• Dataset excerpt

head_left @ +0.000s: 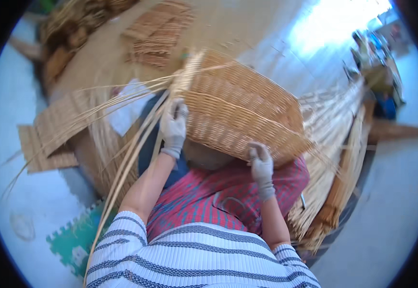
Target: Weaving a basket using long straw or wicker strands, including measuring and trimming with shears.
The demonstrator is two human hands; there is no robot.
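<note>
A tan woven wicker basket [240, 113] lies tilted across my lap. My left hand [174, 127], in a pale work glove, is closed on its left end, where long loose strands [137, 158] fan out to the left and down past my forearm. My right hand [260, 165], gloved as well, grips the basket's near lower edge with its fingers folded over. Motion blur softens the fingers and the weave. Under the basket is a red and blue patterned cloth [199, 197] over my lap.
Bundles of pale strands [329, 129] lie on the floor to the right. Woven mats [158, 31] rest at the far side, with flat cardboard-like pieces [57, 125] and a white sheet [128, 108] on the left. A green foam mat [77, 235] is at lower left.
</note>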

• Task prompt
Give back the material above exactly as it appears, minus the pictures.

• Solved exercise
head_left @ +0.000s: 
Target: Weaving a basket using long straw or wicker strands, including measuring and trimming with shears.
The demonstrator is two human hands; there is no robot.
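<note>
A tan woven wicker basket [240, 113] lies tilted across my lap. My left hand [174, 127], in a pale work glove, is closed on its left end, where long loose strands [137, 158] fan out to the left and down past my forearm. My right hand [260, 165], gloved as well, grips the basket's near lower edge with its fingers folded over. Motion blur softens the fingers and the weave. Under the basket is a red and blue patterned cloth [199, 197] over my lap.
Bundles of pale strands [329, 129] lie on the floor to the right. Woven mats [158, 31] rest at the far side, with flat cardboard-like pieces [57, 125] and a white sheet [128, 108] on the left. A green foam mat [77, 235] is at lower left.
</note>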

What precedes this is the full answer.